TASK GOAL » Quote all of the data below exactly, please.

==== DATA SEGMENT ====

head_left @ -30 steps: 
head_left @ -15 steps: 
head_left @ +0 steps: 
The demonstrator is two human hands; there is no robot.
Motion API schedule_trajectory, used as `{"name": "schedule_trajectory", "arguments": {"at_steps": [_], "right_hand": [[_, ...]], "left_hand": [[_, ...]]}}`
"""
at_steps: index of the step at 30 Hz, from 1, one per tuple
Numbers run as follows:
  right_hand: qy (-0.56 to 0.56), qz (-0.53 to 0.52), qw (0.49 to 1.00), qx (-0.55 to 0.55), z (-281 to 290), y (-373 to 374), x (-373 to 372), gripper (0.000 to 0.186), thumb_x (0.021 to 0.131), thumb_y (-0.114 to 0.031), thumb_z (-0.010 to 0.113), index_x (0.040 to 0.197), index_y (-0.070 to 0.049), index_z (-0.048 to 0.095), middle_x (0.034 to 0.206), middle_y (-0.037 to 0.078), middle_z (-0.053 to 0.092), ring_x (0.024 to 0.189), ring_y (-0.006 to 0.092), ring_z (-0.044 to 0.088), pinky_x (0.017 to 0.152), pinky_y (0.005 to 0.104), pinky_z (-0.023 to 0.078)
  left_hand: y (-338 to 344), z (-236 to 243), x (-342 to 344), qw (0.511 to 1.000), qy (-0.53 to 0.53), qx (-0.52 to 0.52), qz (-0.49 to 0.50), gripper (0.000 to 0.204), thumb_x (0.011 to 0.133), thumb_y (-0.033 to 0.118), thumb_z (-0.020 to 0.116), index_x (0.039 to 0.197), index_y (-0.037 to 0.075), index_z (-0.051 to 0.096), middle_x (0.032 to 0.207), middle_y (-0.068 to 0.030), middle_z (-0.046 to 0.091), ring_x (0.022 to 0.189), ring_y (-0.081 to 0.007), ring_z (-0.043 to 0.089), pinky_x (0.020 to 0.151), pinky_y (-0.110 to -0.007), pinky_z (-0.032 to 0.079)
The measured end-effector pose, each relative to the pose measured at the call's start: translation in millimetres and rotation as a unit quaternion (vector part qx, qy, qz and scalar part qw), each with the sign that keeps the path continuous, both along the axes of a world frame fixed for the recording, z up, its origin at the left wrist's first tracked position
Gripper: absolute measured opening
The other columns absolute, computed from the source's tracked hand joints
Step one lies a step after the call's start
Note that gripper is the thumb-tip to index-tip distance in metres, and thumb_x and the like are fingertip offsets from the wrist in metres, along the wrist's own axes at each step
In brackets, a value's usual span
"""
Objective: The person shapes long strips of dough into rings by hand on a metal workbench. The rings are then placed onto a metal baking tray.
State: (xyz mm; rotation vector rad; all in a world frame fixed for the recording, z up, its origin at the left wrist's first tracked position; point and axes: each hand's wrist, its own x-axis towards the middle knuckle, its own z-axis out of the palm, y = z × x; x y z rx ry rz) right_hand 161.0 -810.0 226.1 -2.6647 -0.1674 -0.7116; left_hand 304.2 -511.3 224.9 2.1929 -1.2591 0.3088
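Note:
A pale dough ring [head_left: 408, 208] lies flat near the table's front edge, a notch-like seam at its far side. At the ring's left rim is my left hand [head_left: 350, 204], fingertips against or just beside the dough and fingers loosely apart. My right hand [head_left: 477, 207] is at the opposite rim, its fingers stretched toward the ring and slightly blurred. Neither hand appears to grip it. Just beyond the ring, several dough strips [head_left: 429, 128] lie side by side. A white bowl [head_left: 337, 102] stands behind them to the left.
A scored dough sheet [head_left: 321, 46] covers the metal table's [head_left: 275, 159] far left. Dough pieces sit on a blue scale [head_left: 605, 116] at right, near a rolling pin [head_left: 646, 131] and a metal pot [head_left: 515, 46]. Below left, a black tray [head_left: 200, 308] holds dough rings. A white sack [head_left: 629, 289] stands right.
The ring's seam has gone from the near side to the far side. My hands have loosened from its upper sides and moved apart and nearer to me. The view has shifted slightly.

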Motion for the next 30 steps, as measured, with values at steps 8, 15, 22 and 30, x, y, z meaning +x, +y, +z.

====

SOLUTION FOR THIS EXERCISE »
head_left @ -30 steps: 
head_left @ -15 steps: 
head_left @ +0 steps: 
The demonstrator is two human hands; there is no robot.
Motion API schedule_trajectory, used as `{"name": "schedule_trajectory", "arguments": {"at_steps": [_], "right_hand": [[_, ...]], "left_hand": [[_, ...]]}}`
"""
at_steps: index of the step at 30 Hz, from 1, one per tuple
Numbers run as follows:
  right_hand: qy (-0.56 to 0.56), qz (-0.53 to 0.52), qw (0.49 to 1.00), qx (-0.55 to 0.55), z (-281 to 290), y (-373 to 374), x (-373 to 372), gripper (0.000 to 0.186), thumb_x (0.021 to 0.131), thumb_y (-0.114 to 0.031), thumb_z (-0.010 to 0.113), index_x (0.040 to 0.197), index_y (-0.070 to 0.049), index_z (-0.048 to 0.095), middle_x (0.034 to 0.206), middle_y (-0.037 to 0.078), middle_z (-0.053 to 0.092), ring_x (0.024 to 0.189), ring_y (-0.006 to 0.092), ring_z (-0.044 to 0.088), pinky_x (0.017 to 0.152), pinky_y (0.005 to 0.104), pinky_z (-0.023 to 0.078)
  left_hand: y (-338 to 344), z (-236 to 243), x (-342 to 344), qw (0.511 to 1.000), qy (-0.53 to 0.53), qx (-0.52 to 0.52), qz (-0.49 to 0.50), gripper (0.000 to 0.204), thumb_x (0.011 to 0.133), thumb_y (-0.033 to 0.118), thumb_z (-0.020 to 0.116), index_x (0.039 to 0.197), index_y (-0.037 to 0.075), index_z (-0.051 to 0.096), middle_x (0.032 to 0.207), middle_y (-0.068 to 0.030), middle_z (-0.046 to 0.091), ring_x (0.022 to 0.189), ring_y (-0.081 to 0.007), ring_z (-0.043 to 0.089), pinky_x (0.020 to 0.151), pinky_y (-0.110 to -0.007), pinky_z (-0.032 to 0.079)
The measured end-effector pose, each relative to the pose measured at the call's start: translation in millimetres and rotation as a unit quaternion (vector part qx, qy, qz and scalar part qw), each with the sign that keeps the path continuous, both along the axes of a world frame fixed for the recording, z up, its origin at the left wrist's first tracked position
Gripper: absolute measured opening
The other columns absolute, computed from the source's tracked hand joints
Step one lies a step after the call's start
Note that gripper is the thumb-tip to index-tip distance in metres, and thumb_x and the like are fingertip offsets from the wrist in metres, along the wrist's own axes at each step
In brackets, a value's usual span
"""
Objective: The person shapes long strips of dough into rings by hand on a metal workbench. The rings are then placed onto a metal baking tray.
State: (xyz mm; rotation vector rad; all in a world frame fixed for the recording, z up, its origin at the left wrist's first tracked position; point and axes: each hand's wrist, its own x-axis towards the middle knuckle, its own z-axis out of the palm, y = z × x; x y z rx ry rz) right_hand 161.0 -810.0 226.1 -2.6647 -0.1674 -0.7116; left_hand 304.2 -511.3 224.9 2.1929 -1.2591 0.3088
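Note:
A pale dough ring [head_left: 408, 208] lies flat near the table's front edge, a notch-like seam at its far side. At the ring's left rim is my left hand [head_left: 350, 204], fingertips against or just beside the dough and fingers loosely apart. My right hand [head_left: 477, 207] is at the opposite rim, its fingers stretched toward the ring and slightly blurred. Neither hand appears to grip it. Just beyond the ring, several dough strips [head_left: 429, 128] lie side by side. A white bowl [head_left: 337, 102] stands behind them to the left.
A scored dough sheet [head_left: 321, 46] covers the metal table's [head_left: 275, 159] far left. Dough pieces sit on a blue scale [head_left: 605, 116] at right, near a rolling pin [head_left: 646, 131] and a metal pot [head_left: 515, 46]. Below left, a black tray [head_left: 200, 308] holds dough rings. A white sack [head_left: 629, 289] stands right.
The ring's seam has gone from the near side to the far side. My hands have loosened from its upper sides and moved apart and nearer to me. The view has shifted slightly.
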
Motion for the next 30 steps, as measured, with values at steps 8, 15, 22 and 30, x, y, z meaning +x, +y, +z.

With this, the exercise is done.